* Task statement: Print the listing again exactly, leaving nothing out.

* Provided data:
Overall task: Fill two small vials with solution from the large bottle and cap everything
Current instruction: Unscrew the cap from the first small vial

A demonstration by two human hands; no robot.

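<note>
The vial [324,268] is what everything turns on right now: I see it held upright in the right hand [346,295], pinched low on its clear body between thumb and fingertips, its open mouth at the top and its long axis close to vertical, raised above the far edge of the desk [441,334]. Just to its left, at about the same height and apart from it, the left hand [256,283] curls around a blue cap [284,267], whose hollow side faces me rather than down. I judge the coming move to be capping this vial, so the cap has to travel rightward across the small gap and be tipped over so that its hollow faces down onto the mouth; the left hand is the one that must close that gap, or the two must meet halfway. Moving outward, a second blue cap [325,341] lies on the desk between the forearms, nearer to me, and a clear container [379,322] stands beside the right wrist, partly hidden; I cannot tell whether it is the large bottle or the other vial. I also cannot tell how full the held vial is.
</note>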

* Task answer:
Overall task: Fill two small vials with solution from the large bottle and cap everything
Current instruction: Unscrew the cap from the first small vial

A demonstration by two human hands; no robot.

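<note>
The vial [324,268] is what everything turns on right now: I see it held upright in the right hand [346,295], pinched low on its clear body between thumb and fingertips, its open mouth at the top and its long axis close to vertical, raised above the far edge of the desk [441,334]. Just to its left, at about the same height and apart from it, the left hand [256,283] curls around a blue cap [284,267], whose hollow side faces me rather than down. I judge the coming move to be capping this vial, so the cap has to travel rightward across the small gap and be tipped over so that its hollow faces down onto the mouth; the left hand is the one that must close that gap, or the two must meet halfway. Moving outward, a second blue cap [325,341] lies on the desk between the forearms, nearer to me, and a clear container [379,322] stands beside the right wrist, partly hidden; I cannot tell whether it is the large bottle or the other vial. I also cannot tell how full the held vial is.
</note>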

The exercise was answered in full.